La diagnosi sul fallimento della strategia comunista nel periodo della solidarietà democratica (cfr. in particolare Un ministro-ombra si confessa, Milano 1979 [in collaborazione con E. Rocco]; L'insegnamento di questa legislatura, in Politica ed economia, X [1979], 1-2, pp. 3-5; Lotta politica e riforme istituzionali, in Democrazia e diritto, XXI [1981], 5, pp. 5-26 [colloquio con A. Baldassarre]) si inquadra nel dibattito che si aprì nel PCI all'indomani di quell'esperienza (per una rassegna critica cfr. Vacca, 1987). Il D. sottolineò l'impaccio (che definì "ingenuità programmatica") mostrato dal PCI sui problemi della gestione del potere politico, attribuendolo ad una carente "cultura di governo" del partito: in particolare, al non, aver compreso adeguatamente il carattere duale di uno Stato nel quale le assemblee elettive - sulle quali il PCI aveva investito quasi per intero le proprie energie - non erano se non uno degli aspetti del potere, operando altri aspetti in modo oscuro e occulto e sfuggente all'intervento legislativo e parlamentare (servizi e corpi separati deviati, rapporti tra mafia e potere politico, loggia P2, ecc.). In queste stesse ragioni di fondo il D. vedeva motivata la politica di altemativa democratica inaugurata dal PCI alla fine del 1980 e la battaglia sulla "questione morale" (cfr. Poteri occulti e alternativa democratica, in Politica ed economia, XII [1981], 7-8, pp. 3 s.).
Il D. morì improvvisamente per infarto a Principina a Mare (Grosseto) il 28 ag. 1981.
Le lezioni del D. tenute nel periodo 1970-80 all'Istituto di studi comunisti "P. Togliatti" di Marino (Roma) sono raccolte in Socialismo impegno quotidiano, a cura di A. Cipriani, Roma 1983. Collaborò in particolare a Rinascita, Democrazia e diritto, l'Unità, Politica ed economia.

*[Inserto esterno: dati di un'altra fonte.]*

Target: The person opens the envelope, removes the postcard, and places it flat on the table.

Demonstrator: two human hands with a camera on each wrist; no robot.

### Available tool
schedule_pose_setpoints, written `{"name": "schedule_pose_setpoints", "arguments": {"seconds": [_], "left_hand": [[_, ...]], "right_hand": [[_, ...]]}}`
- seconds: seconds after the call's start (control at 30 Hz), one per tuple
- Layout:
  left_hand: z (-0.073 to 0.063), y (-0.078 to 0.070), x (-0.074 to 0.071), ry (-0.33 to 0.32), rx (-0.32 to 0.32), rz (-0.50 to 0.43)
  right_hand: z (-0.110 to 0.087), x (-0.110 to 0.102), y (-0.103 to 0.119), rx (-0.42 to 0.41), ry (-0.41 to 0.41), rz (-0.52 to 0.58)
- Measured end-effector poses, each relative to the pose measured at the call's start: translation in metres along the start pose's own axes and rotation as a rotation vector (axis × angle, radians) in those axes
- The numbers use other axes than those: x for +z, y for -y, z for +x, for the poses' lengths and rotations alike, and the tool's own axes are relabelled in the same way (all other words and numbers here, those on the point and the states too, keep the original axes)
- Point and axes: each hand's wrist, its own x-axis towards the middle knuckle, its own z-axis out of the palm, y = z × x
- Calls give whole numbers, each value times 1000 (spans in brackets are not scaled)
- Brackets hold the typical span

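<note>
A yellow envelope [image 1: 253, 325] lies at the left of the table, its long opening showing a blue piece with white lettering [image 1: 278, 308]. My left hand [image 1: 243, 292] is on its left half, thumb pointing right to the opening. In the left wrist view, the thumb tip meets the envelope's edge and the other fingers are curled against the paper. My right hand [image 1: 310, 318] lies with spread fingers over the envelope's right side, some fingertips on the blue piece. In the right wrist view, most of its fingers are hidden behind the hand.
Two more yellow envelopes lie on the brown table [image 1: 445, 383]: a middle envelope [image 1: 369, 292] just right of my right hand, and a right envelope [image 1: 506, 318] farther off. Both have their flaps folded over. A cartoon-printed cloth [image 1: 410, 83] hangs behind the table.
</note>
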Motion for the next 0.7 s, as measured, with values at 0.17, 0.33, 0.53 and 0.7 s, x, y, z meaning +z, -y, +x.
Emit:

Fonti e Bibl.: Necrol. in Corriere della sera, 29 ag. 1981; Atti parlamentari, Camera, Discussioni, legislature VI-VIII, ad Indices; G. Quercini, L'omaggio a F. D., in l'Unità, 7 ott. 1981; C. Sebastiani, Organi dirigenti nazionali: composizione, meccanismi di formazione e di evoluzione. 1945-1979, in Annali della Fondaz. G. Feltrinelli, XXI (1981) [numero monografico dal titolo Il Partito comunista italiano. Struttura e storia dell'organizzazzone 1921-1979, a cura di M. Ilardi e A. Accornero], pp. 394, 411, 420 s., 424, 426; G. Chiaromonte, Le scelte della solidarietà democratica, Roma 1986, ad Indicem; G. Vacca, Tra compromesso e solidarietà. Il Pci negli anni '70, Roma 1987, pp. 83-86, 120 ss., 132 e passim. Ringrazio Fulvia Di Giulio per il materiale (interventi, relazioni, interviste, ecc.) messo a mia disposizione.